I didn’t really want to talk about our COVID times today—I know most of us are used to repressing those memories—but being members of what is unfortunately called the “COVID class” is an important part of who we were, who we are, and who we will become. We spent an incredibly formative year going to classes in outdoor tents. We had our brains poked with a Q-Tip every other week in the Aula. We formed strong connections with a few people and wished we could forge bonds with dozens more. Some of us spent several weeks in that charming Hampton Inn. It feels like an alien time.
I mean, Founder’s Day was the first time we could go outside without masks—we were already walking around in a certain state all day, so getting jump-scared by our classmates’ surprising chins definitely had us wishing everyone would put their masks back on.
But in all seriousness, this sucked. We complained about it. We felt like our college experiences were being stolen. But what was really happening was that we were given a unique opportunity to redefine what our college years would be like—not only for us but for every forthcoming class at Vassar. Because we didn’t know what life here was supposed to be like, we created our own way of life … and that’s our legacy.

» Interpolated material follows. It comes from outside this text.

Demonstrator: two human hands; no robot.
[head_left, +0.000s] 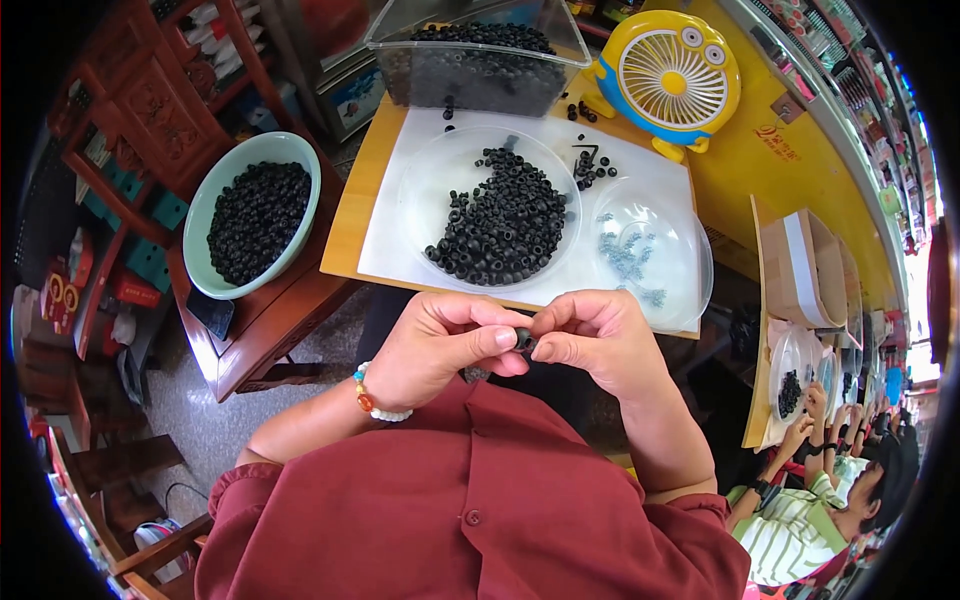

So even though we didn’t sign up for this, we rose to the challenge. We got through this time, and we didn’t just get through it, we excelled. We are leaving this place in an extraordinarily different state than the one we arrived in. We’ve enjoyed the Halloweekend tent for three years, we saw Ballentine Field be blasted into smithereens, we rang the bell on top of Main, we had the best Senior Week in years. And we know to not take these things for granted.
Let’s take this with us. Let’s take what we have learned from our incredible professors about critical thinking, being passionate about our scholarship, and wanting to share our knowledge with the curious minds around us.
We can advocate for what is right, we can urge those in power to divest from the military-industrial complex, we can donate to causes that we care about, we can rise to the occasion, we can build new communities and nurture existing ones, we can continue to show up for each other.
We can remember what we have created for ourselves and how we managed to turn a rough start into an unbeatable four years. We can recognize the magnitude of what we’ve accomplished. We can celebrate each other and we can celebrate what we have done here—we, together, have made this a college experience to be proud of.
I’m proud of you. I’m proud of me. I’m proud of us. I’ll see all of you in Brooklyn. Stay Gross. Thank you so much.